- Made by: Joe
- Status: Finished
- Tools used: Horizontal bandsaw, angle grinder, MIG welder.
A rocket stove is a stove that uses small diameter wood as fuel, and burns incredibly efficiently without smoke. Primarily used in India and Sub-Saharan Africa due to the reduction in wood required, they also make great stoves for camping, or for burning garden waste.
My dad had some scrap steel tube, and as a gardener has an endless supply of twigs, sticks and small branches to get rid of. After trying previously to cut a right angle with an angle grinder, by hand (with predictable results…), we decided to do it properly and use the tools at the Makerspace.
To start with we measured the length of the tube, and worked out how big we wanted our stove to be. For some reason there’s basically no information online on the proportions required for a rocket stove, so we went with a 600mm chimney and a 200mm horizontal piece, which left enough scrap material to make a smaller stove too.
The next step was to turn the tube into a tube, as one end had an endcap welded on, and the other a bracket. To do this we used the horizontal bandsaw to cut the ends off the tube.

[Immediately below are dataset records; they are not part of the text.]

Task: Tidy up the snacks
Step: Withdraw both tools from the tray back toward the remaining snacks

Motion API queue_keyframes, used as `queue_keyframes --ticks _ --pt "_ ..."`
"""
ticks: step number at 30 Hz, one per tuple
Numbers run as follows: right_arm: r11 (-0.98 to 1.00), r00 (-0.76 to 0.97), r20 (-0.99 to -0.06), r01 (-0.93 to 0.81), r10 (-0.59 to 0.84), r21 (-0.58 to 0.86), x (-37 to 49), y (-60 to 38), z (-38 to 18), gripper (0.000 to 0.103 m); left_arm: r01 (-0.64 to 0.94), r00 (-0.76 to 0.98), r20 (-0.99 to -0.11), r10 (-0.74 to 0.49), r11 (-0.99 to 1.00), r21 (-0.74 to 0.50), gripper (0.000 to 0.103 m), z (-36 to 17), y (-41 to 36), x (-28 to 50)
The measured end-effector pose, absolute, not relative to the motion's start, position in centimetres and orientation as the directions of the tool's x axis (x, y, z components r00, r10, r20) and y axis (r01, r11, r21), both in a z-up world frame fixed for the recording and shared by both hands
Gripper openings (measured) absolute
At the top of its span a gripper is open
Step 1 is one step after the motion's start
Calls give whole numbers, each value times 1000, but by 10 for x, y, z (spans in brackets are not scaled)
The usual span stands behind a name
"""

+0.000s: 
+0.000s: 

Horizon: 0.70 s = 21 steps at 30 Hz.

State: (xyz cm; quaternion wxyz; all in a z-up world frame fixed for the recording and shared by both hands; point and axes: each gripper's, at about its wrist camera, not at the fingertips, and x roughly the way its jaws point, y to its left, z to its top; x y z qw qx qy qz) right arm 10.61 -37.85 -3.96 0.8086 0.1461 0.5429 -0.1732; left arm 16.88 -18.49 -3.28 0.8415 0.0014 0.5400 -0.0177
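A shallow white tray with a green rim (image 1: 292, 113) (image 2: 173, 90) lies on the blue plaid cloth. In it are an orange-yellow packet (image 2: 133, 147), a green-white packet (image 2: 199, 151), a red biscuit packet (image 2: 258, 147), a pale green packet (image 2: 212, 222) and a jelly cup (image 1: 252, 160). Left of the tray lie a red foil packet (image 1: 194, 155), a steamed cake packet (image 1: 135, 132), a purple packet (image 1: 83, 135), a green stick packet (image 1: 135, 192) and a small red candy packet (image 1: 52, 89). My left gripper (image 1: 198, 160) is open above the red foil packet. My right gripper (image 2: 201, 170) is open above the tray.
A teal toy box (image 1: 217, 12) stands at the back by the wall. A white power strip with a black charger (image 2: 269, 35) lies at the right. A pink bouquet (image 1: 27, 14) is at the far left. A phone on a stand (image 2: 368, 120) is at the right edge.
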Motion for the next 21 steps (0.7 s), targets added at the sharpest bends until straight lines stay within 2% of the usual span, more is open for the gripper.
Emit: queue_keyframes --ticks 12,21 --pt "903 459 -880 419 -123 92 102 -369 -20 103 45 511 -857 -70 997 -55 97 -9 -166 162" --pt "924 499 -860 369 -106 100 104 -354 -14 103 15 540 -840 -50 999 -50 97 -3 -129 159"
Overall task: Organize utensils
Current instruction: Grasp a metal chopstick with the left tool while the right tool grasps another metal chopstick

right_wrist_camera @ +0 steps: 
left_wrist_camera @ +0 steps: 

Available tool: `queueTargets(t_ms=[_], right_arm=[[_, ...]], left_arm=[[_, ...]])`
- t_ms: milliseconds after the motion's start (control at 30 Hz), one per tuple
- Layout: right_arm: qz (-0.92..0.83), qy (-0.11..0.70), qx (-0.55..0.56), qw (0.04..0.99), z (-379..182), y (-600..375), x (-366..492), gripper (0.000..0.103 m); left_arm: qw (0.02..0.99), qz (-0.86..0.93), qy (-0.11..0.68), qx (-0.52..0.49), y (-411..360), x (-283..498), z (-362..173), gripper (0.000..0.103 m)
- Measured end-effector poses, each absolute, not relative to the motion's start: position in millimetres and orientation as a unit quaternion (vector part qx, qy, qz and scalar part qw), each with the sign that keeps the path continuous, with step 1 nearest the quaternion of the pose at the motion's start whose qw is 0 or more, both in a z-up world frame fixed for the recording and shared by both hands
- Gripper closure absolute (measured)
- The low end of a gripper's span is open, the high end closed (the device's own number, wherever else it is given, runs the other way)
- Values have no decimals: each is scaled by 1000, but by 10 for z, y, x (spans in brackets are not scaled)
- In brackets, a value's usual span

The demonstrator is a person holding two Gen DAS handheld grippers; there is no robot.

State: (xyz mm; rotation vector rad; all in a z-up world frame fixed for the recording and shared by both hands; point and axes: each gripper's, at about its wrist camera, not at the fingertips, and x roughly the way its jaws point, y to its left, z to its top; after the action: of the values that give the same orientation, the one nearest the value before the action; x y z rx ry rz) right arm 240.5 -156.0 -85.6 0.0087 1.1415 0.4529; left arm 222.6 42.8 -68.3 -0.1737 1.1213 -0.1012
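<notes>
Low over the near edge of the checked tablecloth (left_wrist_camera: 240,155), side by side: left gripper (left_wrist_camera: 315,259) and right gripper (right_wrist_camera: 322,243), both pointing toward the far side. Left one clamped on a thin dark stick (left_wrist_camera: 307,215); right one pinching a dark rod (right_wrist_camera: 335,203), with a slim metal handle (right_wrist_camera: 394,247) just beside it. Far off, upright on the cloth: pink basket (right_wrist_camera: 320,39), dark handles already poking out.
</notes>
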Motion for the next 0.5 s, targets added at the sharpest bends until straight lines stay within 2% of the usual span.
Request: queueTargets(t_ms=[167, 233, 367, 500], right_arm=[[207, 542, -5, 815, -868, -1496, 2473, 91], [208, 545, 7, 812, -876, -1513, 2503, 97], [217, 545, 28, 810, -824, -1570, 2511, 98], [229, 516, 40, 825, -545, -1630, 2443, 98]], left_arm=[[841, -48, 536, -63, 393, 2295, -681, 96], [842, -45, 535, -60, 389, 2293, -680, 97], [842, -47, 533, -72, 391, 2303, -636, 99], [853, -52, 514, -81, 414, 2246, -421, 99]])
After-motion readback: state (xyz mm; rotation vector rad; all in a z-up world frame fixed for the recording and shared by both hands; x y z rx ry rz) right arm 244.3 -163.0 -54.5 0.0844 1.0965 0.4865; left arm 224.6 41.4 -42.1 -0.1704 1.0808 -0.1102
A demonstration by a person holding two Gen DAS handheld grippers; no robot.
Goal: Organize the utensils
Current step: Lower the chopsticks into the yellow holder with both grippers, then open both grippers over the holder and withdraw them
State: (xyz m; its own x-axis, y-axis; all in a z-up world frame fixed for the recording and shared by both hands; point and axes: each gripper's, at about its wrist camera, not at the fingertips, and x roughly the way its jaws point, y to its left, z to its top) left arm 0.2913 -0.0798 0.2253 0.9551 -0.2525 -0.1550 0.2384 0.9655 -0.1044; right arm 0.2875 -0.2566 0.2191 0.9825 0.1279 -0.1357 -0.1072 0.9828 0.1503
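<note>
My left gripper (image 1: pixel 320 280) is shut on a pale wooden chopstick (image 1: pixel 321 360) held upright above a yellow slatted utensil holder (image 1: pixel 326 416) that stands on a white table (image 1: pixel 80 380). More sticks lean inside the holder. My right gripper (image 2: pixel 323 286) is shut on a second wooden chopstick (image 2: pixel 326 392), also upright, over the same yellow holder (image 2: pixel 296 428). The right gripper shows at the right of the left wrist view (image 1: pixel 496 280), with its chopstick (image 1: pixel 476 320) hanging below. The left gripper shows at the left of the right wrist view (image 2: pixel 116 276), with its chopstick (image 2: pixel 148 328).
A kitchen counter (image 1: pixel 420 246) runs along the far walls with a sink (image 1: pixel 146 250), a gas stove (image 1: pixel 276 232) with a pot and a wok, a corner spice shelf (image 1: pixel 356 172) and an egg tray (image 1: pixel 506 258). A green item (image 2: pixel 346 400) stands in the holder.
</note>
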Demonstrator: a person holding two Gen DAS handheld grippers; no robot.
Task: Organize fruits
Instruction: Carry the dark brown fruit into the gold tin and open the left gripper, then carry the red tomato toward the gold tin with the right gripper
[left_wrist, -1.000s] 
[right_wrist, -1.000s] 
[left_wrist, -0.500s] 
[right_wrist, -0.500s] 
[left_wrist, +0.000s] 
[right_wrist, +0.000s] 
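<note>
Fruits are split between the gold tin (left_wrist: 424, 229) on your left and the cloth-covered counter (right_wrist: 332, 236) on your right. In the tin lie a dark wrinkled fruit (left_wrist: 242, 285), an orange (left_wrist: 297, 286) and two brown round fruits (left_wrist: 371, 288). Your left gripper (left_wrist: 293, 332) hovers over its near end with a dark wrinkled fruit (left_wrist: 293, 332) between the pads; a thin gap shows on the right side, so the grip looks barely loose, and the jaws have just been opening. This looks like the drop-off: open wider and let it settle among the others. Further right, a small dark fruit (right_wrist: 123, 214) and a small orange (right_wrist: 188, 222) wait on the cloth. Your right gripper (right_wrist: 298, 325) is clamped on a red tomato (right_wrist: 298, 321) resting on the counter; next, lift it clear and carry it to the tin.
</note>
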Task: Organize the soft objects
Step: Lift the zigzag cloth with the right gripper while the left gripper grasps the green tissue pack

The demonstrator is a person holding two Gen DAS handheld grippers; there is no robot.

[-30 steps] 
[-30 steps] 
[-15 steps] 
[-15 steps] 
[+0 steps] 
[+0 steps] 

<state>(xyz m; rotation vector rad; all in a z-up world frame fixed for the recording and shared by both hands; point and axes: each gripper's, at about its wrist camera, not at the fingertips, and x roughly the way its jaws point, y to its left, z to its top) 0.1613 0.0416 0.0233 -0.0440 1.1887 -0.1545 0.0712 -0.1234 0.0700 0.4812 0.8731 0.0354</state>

Once we had a tube, it was time to cut the mitre for the right angle joint. By loosening the bolts on the vice in the bandsaw, rotating it until the indicator reads 45 degrees, pushing the jaws together and tightening the bolts, the vice can be pivoted to cut a 45 degree angle. We measured and marked the tube, and put it in the saw to cut.
With the cut done, we straight cut the other end of the tube, giving us the perfect right angle arrangement we required!
We repeated the mitre cut for the smaller stove built from the scrap, and then it was time to prep for welding. The edges of the mitre cuts were stripped of paint using a flap disk in the angle grinder, to a distance of about 40-50mm from the cut. This gives a clean, uncontaminated surface to weld together, and also stops the paint from burning – this yellow paint produces horrible noxious yellow fumes when it burns!
Once both tubes were stripped of paint it was time to weld. The tubes were held to the bench using a combination of clamps and magnets, and tack welded to keep them together. One held together the clamps could be removed and a continuous bead welded round the join. This was made considerably easier than previous attempts as the clean cuts meant there were no gaps to fill!
A foot was then added to the base to allow the stove to stand upright, and a tongue inside the tube. The tongue allows unrestricted airflow under the wood for a cleaner, hotter burn, which has the added effect of dramatically reducing the amount of ash produced meaning less cleaning while in use.
With that, that’s one completed rocket stove! We repeated all the previous grinding and welding steps, and on the smaller stove added taller legs to allow it to sit off the ground – this means it can be used places where scorching the grass is frowned upon.
In use, the longer stove draws harder and runs hotter, which is expected with the longer chimney. We’re thinking about drilling holes into the shorter chimney to maybe encourage more airflow. Future plans involve finding a way to use the stoves to cook, by putting a grille to stand a pot on top and putting the stove inside a barrel filled with vermiculite, to direct the heat upwards at the pot rather than outwards.